Given information below:

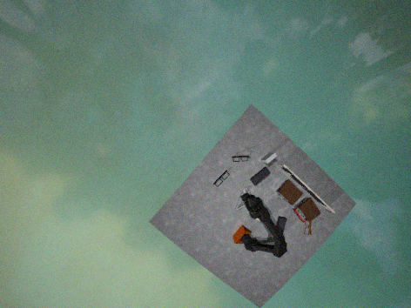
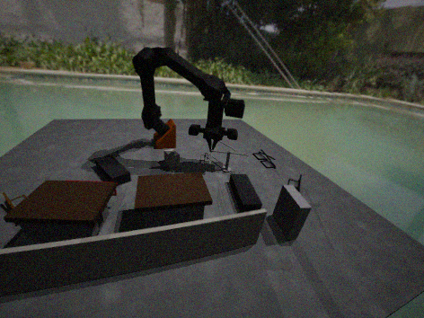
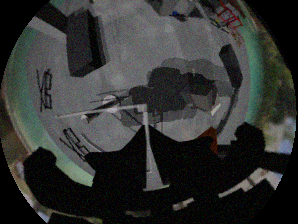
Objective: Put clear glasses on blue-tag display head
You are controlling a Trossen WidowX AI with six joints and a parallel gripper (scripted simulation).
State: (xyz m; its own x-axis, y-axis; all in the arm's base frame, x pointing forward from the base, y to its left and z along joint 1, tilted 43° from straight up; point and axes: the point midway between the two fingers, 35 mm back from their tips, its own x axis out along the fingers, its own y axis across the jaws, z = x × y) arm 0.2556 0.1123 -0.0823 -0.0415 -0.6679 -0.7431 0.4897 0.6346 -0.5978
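We see open desk (image 2: 350,251) right of the end effector (image 2: 212,145), while brown-topped blocks (image 2: 172,189) and a low wall (image 2: 135,249) crowd the near side.

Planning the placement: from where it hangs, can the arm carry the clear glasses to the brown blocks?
Probably yes. The gripper is shut on the clear glasses, lifted off the table, and nothing tall stands between them and the brown blocks.

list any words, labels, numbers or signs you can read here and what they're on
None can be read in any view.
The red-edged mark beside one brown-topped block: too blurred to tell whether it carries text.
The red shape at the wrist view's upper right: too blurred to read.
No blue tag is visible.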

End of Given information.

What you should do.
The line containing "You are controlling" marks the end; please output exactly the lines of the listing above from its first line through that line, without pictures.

Expected output.
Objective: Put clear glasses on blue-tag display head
You are controlling a Trossen WidowX AI with six joints and a parallel gripper (scripted simulation).

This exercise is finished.